All sex steroids exert their effects by interacting with intracellular receptors that bind to deoxyribonucleic acid (DNA) response elements, and thus induce changes in gene expression. Some of the actions of testosterone are actually mediated by its conversion to the more active dihydrotestosterone, produced within the target cells by the action of the enzyme 5-α-reductase.

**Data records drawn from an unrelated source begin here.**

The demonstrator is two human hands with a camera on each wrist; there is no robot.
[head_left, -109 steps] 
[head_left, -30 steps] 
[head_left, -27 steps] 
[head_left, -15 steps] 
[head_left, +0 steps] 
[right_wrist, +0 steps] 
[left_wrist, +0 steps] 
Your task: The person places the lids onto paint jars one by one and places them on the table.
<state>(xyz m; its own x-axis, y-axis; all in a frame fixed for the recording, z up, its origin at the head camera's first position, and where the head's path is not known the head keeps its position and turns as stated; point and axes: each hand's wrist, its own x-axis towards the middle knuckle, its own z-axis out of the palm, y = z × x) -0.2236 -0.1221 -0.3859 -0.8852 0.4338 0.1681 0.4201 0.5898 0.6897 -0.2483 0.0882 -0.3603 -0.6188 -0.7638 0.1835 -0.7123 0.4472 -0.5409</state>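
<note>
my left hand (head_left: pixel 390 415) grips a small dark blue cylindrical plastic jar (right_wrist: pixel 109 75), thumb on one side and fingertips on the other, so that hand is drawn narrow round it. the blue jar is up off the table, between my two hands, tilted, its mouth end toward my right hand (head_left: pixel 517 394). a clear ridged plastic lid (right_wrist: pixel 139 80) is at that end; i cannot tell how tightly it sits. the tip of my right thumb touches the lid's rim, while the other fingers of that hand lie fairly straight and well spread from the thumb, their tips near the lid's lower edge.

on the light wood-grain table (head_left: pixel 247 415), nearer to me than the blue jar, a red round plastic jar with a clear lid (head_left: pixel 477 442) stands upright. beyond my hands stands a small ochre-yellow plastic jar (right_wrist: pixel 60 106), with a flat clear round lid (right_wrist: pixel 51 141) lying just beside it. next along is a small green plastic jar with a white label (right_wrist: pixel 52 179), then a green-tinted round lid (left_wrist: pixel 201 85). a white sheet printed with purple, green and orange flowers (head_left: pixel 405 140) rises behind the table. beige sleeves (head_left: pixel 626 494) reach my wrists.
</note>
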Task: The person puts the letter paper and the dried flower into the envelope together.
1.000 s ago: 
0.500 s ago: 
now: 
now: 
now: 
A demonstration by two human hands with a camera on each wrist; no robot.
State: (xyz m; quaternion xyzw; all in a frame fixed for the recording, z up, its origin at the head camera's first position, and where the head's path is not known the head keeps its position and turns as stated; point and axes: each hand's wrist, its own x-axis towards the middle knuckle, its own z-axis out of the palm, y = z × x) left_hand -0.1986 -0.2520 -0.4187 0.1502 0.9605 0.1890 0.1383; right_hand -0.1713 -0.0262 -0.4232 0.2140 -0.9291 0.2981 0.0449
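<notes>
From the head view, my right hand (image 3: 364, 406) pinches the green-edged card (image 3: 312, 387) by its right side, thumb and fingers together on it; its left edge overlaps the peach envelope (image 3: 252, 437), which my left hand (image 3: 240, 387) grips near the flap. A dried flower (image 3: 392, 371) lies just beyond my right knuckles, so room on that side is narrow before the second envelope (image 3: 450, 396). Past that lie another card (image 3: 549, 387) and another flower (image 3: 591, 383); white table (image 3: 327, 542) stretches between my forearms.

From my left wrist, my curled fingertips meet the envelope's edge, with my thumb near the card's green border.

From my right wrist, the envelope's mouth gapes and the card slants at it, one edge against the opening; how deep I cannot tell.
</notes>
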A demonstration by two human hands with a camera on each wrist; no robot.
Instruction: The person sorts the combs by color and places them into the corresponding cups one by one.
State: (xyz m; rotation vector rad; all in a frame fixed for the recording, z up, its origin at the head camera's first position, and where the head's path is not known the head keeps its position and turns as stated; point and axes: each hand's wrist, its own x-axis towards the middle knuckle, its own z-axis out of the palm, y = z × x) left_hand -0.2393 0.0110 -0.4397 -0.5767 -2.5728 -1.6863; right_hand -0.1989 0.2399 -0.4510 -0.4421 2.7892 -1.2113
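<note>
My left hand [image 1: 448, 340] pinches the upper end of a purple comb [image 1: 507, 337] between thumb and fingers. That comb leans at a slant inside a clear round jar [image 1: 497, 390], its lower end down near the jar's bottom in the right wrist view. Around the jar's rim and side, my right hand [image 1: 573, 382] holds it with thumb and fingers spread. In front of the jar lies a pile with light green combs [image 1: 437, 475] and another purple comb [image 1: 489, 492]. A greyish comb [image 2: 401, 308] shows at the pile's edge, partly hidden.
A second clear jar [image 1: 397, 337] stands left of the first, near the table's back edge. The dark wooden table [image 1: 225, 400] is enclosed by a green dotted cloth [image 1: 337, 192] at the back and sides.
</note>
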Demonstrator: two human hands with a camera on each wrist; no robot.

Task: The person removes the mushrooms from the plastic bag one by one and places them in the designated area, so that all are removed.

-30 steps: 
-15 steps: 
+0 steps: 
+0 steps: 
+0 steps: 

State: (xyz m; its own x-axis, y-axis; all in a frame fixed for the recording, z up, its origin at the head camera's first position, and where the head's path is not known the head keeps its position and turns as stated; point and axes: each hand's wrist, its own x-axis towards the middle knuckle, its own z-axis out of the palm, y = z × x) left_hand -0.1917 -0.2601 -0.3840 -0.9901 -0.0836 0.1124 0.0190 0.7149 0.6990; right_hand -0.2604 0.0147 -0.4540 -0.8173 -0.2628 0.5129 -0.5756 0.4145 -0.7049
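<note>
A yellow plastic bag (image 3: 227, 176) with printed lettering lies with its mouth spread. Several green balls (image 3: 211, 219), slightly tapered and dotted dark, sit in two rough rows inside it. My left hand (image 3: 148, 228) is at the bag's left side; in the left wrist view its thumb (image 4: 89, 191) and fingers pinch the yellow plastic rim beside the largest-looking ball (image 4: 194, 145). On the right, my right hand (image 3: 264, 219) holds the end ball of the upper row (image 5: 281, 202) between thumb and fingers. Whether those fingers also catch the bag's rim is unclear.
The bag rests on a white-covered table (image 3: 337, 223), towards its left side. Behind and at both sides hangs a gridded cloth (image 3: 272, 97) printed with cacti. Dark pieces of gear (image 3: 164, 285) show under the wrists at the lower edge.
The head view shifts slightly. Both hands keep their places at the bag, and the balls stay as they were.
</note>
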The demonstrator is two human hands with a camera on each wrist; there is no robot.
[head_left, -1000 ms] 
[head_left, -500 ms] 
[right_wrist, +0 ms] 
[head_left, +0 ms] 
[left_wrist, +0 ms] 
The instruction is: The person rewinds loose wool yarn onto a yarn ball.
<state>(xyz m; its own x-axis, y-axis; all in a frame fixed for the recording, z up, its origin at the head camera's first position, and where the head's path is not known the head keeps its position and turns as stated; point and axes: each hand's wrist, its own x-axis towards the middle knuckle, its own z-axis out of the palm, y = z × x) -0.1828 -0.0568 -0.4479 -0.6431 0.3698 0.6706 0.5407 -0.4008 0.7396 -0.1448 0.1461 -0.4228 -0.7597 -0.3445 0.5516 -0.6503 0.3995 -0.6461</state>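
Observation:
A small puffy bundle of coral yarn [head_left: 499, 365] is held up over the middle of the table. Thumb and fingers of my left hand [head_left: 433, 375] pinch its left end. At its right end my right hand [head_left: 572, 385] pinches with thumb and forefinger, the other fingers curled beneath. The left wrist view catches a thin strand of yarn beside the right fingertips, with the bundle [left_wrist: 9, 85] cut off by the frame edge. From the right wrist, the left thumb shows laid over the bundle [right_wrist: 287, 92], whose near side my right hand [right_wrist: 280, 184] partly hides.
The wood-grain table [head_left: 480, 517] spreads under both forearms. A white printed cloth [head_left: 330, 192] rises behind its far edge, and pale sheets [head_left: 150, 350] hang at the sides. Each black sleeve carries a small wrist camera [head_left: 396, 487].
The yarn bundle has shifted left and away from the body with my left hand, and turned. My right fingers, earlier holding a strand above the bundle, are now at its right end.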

Human fertility control currently rests firmly on the use by women of hormonal contraceptives. These agents can contain a mixture of synthetic oestrogens and progestogens (analogues of progesterone), or progestogens only, and are administered as daily tablets, depot injections that last for several months, or as long-term (5 years) uterine implants. They probably have multiple sites of action, affecting negative feedback signals to suppress gonadotrophins, the consistency of cervical mucus to prevent sperm penetration, and the sensitivity of the uterine lining to prevent implantation of the embryo.